Олег остановился и оглядел дома, людей, деревья, дорогу, погоду, — оглядел с некоторым даже превосходством и самоуважением: все они, оказывается, были хороши лишь потому, что он их такими считает. Исчезни он, и они, ничуть не изменившись, потеряют главное — хорошее и плохое. В нем самом мера добра и зла!
Он миновал дома и вышел в поле: дорога перешла в земляную — еще сырую и упругую от переплетавшихся внутри травяных корней. Впереди, километрах в полутора, начинались поросшие деревьями холмы. От них вдоль дороги бежал ручей с коричневой, но прозрачной водой. Олег направился к холмам, но соблазнившись, присел на светлый рябой валун.
Перед валуном был мелко-каменистый порожистый спуск, по которому перепуганной толпой неслась и прыгала по ступенькам вода, — здесь ее поверхность была очень волнистой, но почти неизменной.
И выше порога вода не была особенно гладкой: то, как ямочки на щеках, появлялись и исчезали вихревые воронки, то течение, упершись во что-то на дне, ключом вспучивало поверхность. Только в бухточке вода была спокойной. На ней стояло какое-то насекомое — клоп, вроде бы, водомерка, в детстве, помнится, знал название — на тонких, как усики, лапках, — и поверхность воды вдавливалась под ним, как матрац. От этого на дне виднелось пять теней величиной с каплю: одна от туловища и четыре от вмятин. Там же, неподалеку, царственно светилось тусклое золото консервной банки.
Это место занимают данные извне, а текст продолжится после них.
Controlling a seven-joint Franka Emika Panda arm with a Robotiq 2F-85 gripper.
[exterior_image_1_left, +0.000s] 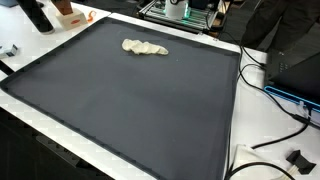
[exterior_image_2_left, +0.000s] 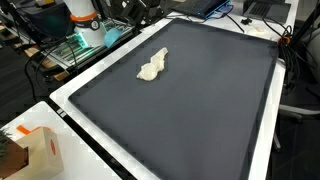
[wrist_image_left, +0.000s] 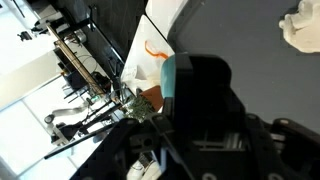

За вторым порогом, наполовину погруженная в воду, лежала автомобильная покрышка, в которой, как в стиральной машине, крутилась вода с желтым пятном пены посредине. Загипнотизированный монотонностью движения, он долго смотрел на покрышку.
Как прихотливо двигалась сегодня его мысль! Впрочем, не только сегодня, она всегда так движется, если только он не занят каким-нибудь серьезным делом. По плечу ли ей найти истину — такой капризной? Почему она двигалась именно так? Ее толкали то туда, то сюда встречавшиеся люди, предметы, звуки, как в броуновском движении, или она сама выбирала из их множества то, что ей было нужно, что встречалось на ее изнутри предопределенном пути?
А лучше всего сказать вот как: мысль среди фактов похожа на ручей. Кажется, его ведут берега, ведет русло, но он же сам его вырыл и продолжает рыть дальше, углублять, подмывать берега на изгибах или где помягче… Но это чепуха. Конечно, вода обходит что-то твердое, вымывает что-то мягкое, устремляется в пустоты, но главное — вода ищет самую низкую точку на земле. Она может принять за такую точку дно ямы или целой котловины, но, если ее источник достаточно мощный, она переполнит края котловины и потечет еще ниже, до новой котловины.
Воду ведет сила земного тяготения, а какая сила движет мыслью? Какое хотение — главное хотение твоей жизни влечет ее? А вот этого ты и сам не знаешь — какое хотение у тебя самое главное, пожалуй, можно увидеть только из целой жизни: ведь на минуту или на месяц тебя может захватить и голод, и страх… или какая-нибудь Марина с несчастливым номером — как воду толкают и закручивают извивы берегов или разрезает надвое вон тот обломок кирпича, через который она перелетает неряшливым стеклянным ятаганом. Когда видишь, как они ее крутят, можно и не заметить, что на самом деле вода стремится в глубину; но она сможет прямо ринуться туда, только если ее совсем освободить — и от берегов, и от кирпичей. Вот и главное хотение человека можно узнать скорее по его мечтам, чем по его поступкам: в мечтах он свободен. Самую главную его суть можно лучше угадать не по деловым его размышлениям — там его ведут берега, — а по тем мелочам, которые сами собой лезут ему в голову, по его случайным ассоциациям.
«И каков же я по этим ассоциациям? Что мне само собой лезет в голову? Не гонюсь особо за деньгами, за карьерой — это, наверно, проглядывает. А в остальном… люблю задавать вопросы — значит, люблю сомнения, — и в то же время люблю несомненность. С Мариной (браво, не больно от ее имени!) все ссоры были из-за мнений… Во что моя мысль умеет проникать глубже всего — туда, наверно, ее и тянет главное мое хотение… Оно-то и есть твой смысл жизни… Значит путь роду человеческому в конце концов определяет тот, кто управляет хотениями, мечтами, а не тот, кто управляет поступками… Толстой в конце концов сильнее солдата с наганом: наган — это берег, а книга — тяготение… Хотя мечты у меня бывают прямо идиотские — стать великим ученым и одновременно чемпионом по борьбе…»
Мыслей было еще много, но он почему-то стал выходить из сосредоточенности, как из комнаты, где ощущал только свои мысли.